Paul has asked about the timer interupts, and here is some more info,
when there is no active load in system, the longest interval of 4
seconds between 2 timer interrupts comes from the kernel watchdog
for hardware/software lockup detector, and every CPU will have this
timer, which limits the maximum cpu idle duration to be 4 seconds.

> > ---
> >
> > diff --git a/kernel/sched/idle.c b/kernel/sched/idle.c
> > index d17b0a5ce6ac..e12688036725 100644
> > --- a/kernel/sched/idle.c
> > +++ b/kernel/sched/idle.c
> > @@ -258,15 +258,23 @@ static void cpuidle_idle_call(void)
> >   *
> >   * Called with polling cleared.
> >   */
> > +DEFINE_PER_CPU(u64, last_util_update_time);    /* in jiffies */
> >  static void do_idle(void)
> >  {
> >         int cpu = smp_processor_id();
> > +       u64 expire;
> >
> >         /*
> >          * Check if we need to update blocked load
> >          */
> >         nohz_run_idle_balance(cpu);
> >
> > +       expire = __this_cpu_read(last_util_update_time) + HZ * 3;
> > +       if (unlikely(time_is_before_jiffies((unsigned long)expire))) {
> > +               cpufreq_update_util(this_rq(), 0);
> 
> And quite frankly I'm not sure if running cpufreq_update_util() from
> here is safe.

I had that concern too :).
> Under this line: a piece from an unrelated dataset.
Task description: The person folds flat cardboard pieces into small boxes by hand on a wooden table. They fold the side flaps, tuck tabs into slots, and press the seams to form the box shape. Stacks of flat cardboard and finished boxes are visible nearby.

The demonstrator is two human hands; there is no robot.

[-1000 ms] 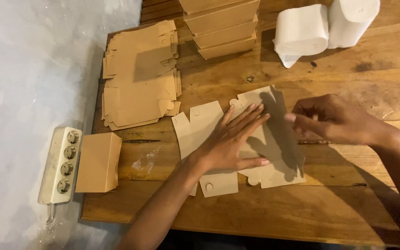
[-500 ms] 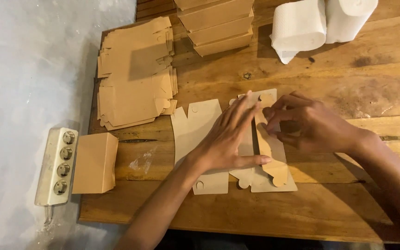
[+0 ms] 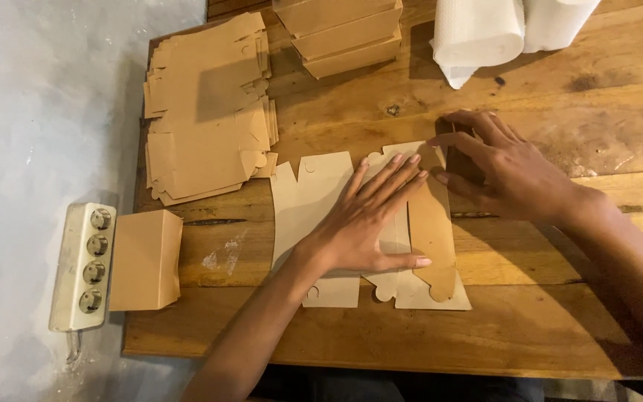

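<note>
Folding barely begun, as I read it: the cardboard blank lies mostly flat on the bench, one long side flap turned over. Left hand is spread flat, pinning the blank beneath the palm, grasping nothing. Right hand presses fingertips on the flap's far end (crease unfinished). Folded box and flat stack lie beyond the left grip.

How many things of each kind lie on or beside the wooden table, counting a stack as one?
Flat cardboard blank under the left hand and right hand: 1
Stack of flat blanks: 1
Stack of folded boxes: 1
Single folded box: 1
White paper rolls: 2
Power strip: 1
Total: 7
</note>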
Do you mean this is called when the local
irq is enabled, and could be interrupted causing some issue?

Thanks,
Feng

> > +               __this_cpu_write(last_util_update_time, get_jiffies_64());
> > +       }
> > +
> >         /*
> >          * If the arch has a polling bit, we maintain an invariant:
> >          *
> >